Now, recall Leipziger’s earlier reference to the “business benefits” that need to be part of the new CSR paradigm. But business benefits are frequently the CR problem, not the solution. Business economizing often ignores or overwhelms a community’s, or the entire globe’s, ecological systems. Inasmuch as code compliance is entirely voluntary, corporations can choose the extent to which they comply with code provisions. For many, or perhaps most, business firms, economizing comes easier than does ecologizing. Hence, the dilemma. So, how to resolve this more basic, nature-based dilemma?

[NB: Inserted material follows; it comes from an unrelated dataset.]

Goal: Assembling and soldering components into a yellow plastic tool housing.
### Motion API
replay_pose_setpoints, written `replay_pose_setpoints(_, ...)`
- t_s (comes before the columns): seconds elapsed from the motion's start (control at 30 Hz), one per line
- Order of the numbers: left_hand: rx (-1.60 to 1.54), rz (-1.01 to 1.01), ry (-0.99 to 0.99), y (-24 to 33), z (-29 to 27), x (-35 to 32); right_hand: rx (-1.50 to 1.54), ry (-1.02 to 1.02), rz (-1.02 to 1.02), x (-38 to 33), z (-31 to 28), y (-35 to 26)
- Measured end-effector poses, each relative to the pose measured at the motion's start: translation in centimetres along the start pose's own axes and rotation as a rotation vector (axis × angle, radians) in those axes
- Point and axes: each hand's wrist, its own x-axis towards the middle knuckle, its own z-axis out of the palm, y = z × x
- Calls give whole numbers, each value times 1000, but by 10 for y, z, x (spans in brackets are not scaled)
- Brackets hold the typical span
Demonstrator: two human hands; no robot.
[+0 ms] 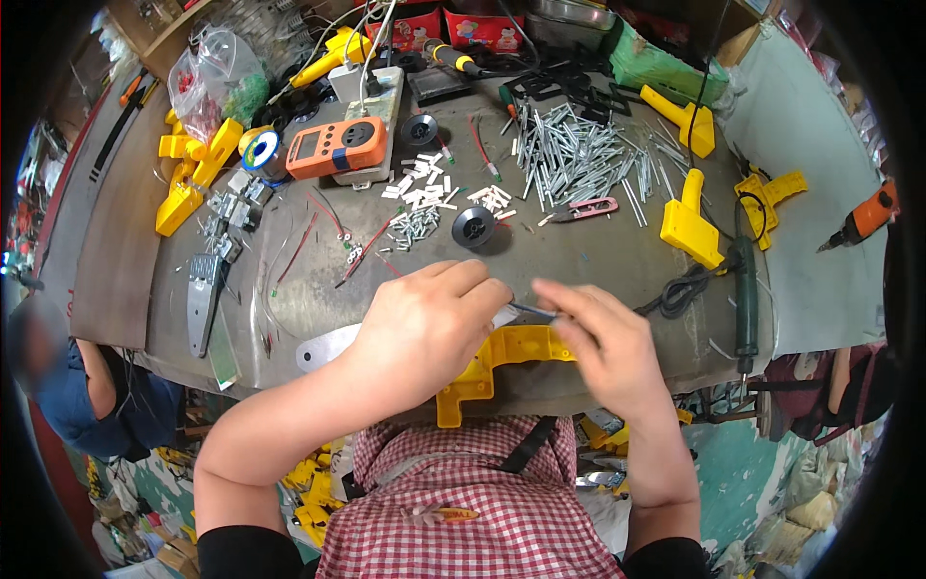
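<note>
An orange multimeter (pixel 336 148) lies at the back left of the grey worktable (pixel 588 256), beside a white power strip (pixel 378 99). A large pile of thin metal rods (pixel 569 154) lies at the back right, and small pink snips (pixel 588 207) lie just in front of it. Two solder spools (pixel 474 227) are near small white parts (pixel 422 183). Yellow plastic shells (pixel 690 224) lie at the right, and a green soldering iron (pixel 746 299) lies near the edge.

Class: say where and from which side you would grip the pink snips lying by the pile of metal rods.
Probably grip the pink snips across their pink handle end, coming from above. They lie flat with that end clear, while the blade tips point left toward the loose metal rods.
</note>
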Motion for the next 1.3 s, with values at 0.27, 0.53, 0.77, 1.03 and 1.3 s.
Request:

In the book’s final chapter, Leipziger seems to endorse ISEAL (International Social and Environmental Accreditation and Labelling Alliance) as a way forward to create convergence on procedural mechanisms. She says, “ISEAL is an excellent model for convergence. . . . In 2013, ISEAL launched the Credibility Principles to promote transparency, engagement and truthfulness” plus “other key contributions. . .: Assurance Code, Standard-Setting Code, Impacts Code.” Thus, ISEAL provides four practical pathways to achieve a state of Corporate Responsibility via principles, an assurance code, code standards, and ways to measure the results or impacts of CR initiatives.
Perhaps this ISEAL approach will be an effective way to agree on procedural mechanisms, but it leaves open the question of agreement on performance standards. Leipziger acknowledges that “It is easier to achieve convergence of procedural issues than it is on performance standards.” Nevertheless, both ISEAL and the entire set of Corporate Responsibility codes described in this book chart the way forward for progressive corporations, their stakeholders, and humans around the globe.
Deborah Leipziger deserves our applause for collecting, describing, and interpreting these CR codes that deliver a central message to corporations, governments, and human communities everywhere: “READY, AIM, . . . COMPLY!”
1 For an analysis and discussion of these natural processes, see William C. Frederick, Values, Nature, and Culture in the American Corporation (New York: Oxford University Press, 1995) and William C. Frederick, Natural Corporate Management: From the Big Bang to Wall Street (Sheffield, UK: Greenleaf Publishing Ltd., 2012).